*Your instructions*
Could you restate the entries below word for word and leave the images out?

····················

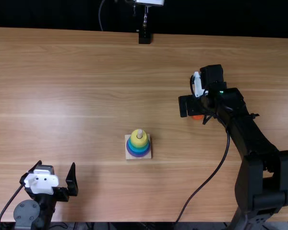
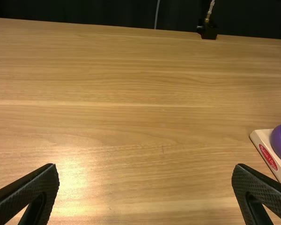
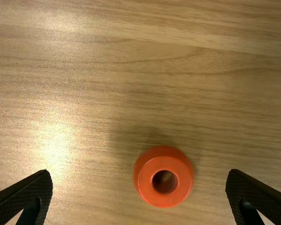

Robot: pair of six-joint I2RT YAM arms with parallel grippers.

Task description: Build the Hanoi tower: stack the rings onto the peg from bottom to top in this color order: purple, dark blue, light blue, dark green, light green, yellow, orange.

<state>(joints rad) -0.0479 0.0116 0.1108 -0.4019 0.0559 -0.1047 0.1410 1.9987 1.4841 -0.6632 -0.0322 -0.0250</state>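
Bulky black links of the right arm (image 1: 264, 182) loom closest to the camera, rising from the near edge and angling over the light brown wooden table (image 1: 77, 91). At its end, right of the middle, the right gripper (image 1: 194, 111) is spread wide above a small, round orange ring (image 3: 145, 187) that lies on the wood between its two flat fingers, touching neither. Near the middle of the table sits a square, pale wooden base (image 1: 128, 156) whose peg (image 1: 139, 133) pokes up through a tapering stack, purple ring (image 1: 138, 155) at the bottom, bluish bands between, yellow ring (image 1: 139, 143) on top. Down at the near left, the left gripper (image 1: 56, 164) has its fingers well apart, and its wrist view catches a corner of the base
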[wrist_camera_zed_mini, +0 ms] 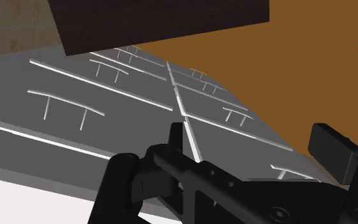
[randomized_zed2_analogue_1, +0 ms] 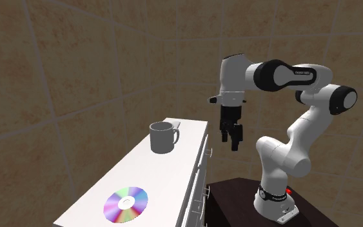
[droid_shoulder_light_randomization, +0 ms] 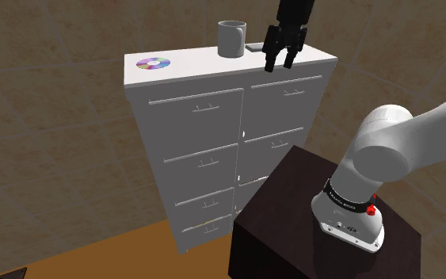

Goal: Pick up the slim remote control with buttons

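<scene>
Beige tiled walls back a white chest of drawers whose top carries a rainbow disc, a grey mug and, just beside the mug toward the shoulder view's right, a flat grey slab that I take to be the slim remote control. It lies flat and untouched on the top, partly hidden by the mug in the second exterior view.

The white arm reaches up from its dark stand. Its jaws are released: the two black fingers stand well apart with nothing between them, and they look down at the drawer fronts.

By my judgement the task has barely begun. The jaws hang near the remote but off the chest's front edge, so lining up over it, descending, closing and lifting all remain.
</scene>
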Controlling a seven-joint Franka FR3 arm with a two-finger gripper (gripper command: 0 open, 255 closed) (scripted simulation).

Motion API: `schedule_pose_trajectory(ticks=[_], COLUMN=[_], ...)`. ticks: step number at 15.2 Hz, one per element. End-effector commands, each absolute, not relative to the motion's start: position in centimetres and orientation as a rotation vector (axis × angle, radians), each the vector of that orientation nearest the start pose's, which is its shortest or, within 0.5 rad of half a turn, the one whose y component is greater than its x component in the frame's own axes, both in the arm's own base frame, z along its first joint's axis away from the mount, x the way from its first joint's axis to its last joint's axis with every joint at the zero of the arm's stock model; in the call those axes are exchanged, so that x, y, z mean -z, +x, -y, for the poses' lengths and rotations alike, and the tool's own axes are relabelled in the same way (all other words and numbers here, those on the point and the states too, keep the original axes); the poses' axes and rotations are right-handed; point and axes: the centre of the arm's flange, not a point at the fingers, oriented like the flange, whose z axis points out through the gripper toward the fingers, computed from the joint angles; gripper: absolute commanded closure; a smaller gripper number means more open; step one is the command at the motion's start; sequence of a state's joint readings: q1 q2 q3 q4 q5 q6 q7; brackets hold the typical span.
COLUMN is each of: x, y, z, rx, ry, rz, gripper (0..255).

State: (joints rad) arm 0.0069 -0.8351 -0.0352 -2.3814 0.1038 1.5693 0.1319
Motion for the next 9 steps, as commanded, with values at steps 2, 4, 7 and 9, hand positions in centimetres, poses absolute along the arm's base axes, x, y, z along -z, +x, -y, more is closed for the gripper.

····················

*Solution to the problem*
Robot: pair of six-joint I2RT YAM arms with parallel grippers.

Task description: Build the Hanoi tower: stack the rings onto the peg from bottom to top in this color order: purple, dark blue, light blue, dark green, light green, yellow, orange.

<state>(joints rad) -0.0479 0.0116 0.1108 -0.4019 0.0559 -0.1047 0.1410 1.9987 1.4841 -0.6632 -0.0322 -0.0250</state>
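Bulky black links of the right arm (image 1: 264, 182) loom closest to the camera, rising from the near edge and angling over the light brown wooden table (image 1: 77, 91). At its end, right of the middle, the right gripper (image 1: 194, 111) is spread wide above a small, round orange ring (image 3: 145, 187) that lies on the wood between its two flat fingers, touching neither. Near the middle of the table sits a square, pale wooden base (image 1: 128, 156) whose peg (image 1: 139, 133) pokes up through a tapering stack, purple ring (image 1: 138, 155) at the bottom, bluish bands between, yellow ring (image 1: 139, 143) on top. Down at the near left, the left gripper (image 1: 56, 164) has its fingers well apart, and its wrist view catches a corner of the base
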[wrist_camera_zed_mini, +0 ms] 
[randomized_zed2_analogue_1, +0 ms] 
[droid_shoulder_light_randomization, +0 ms] 

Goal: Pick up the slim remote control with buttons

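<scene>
Beige tiled walls back a white chest of drawers whose top carries a rainbow disc, a grey mug and, just beside the mug toward the shoulder view's right, a flat grey slab that I take to be the slim remote control. It lies flat and untouched on the top, partly hidden by the mug in the second exterior view.

The white arm reaches up from its dark stand. Its jaws are released: the two black fingers stand well apart with nothing between them, and they look down at the drawer fronts.

By my judgement the task has barely begun. The jaws hang near the remote but off the chest's front edge, so lining up over it, descending, closing and lifting all remain.
</scene>
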Controlling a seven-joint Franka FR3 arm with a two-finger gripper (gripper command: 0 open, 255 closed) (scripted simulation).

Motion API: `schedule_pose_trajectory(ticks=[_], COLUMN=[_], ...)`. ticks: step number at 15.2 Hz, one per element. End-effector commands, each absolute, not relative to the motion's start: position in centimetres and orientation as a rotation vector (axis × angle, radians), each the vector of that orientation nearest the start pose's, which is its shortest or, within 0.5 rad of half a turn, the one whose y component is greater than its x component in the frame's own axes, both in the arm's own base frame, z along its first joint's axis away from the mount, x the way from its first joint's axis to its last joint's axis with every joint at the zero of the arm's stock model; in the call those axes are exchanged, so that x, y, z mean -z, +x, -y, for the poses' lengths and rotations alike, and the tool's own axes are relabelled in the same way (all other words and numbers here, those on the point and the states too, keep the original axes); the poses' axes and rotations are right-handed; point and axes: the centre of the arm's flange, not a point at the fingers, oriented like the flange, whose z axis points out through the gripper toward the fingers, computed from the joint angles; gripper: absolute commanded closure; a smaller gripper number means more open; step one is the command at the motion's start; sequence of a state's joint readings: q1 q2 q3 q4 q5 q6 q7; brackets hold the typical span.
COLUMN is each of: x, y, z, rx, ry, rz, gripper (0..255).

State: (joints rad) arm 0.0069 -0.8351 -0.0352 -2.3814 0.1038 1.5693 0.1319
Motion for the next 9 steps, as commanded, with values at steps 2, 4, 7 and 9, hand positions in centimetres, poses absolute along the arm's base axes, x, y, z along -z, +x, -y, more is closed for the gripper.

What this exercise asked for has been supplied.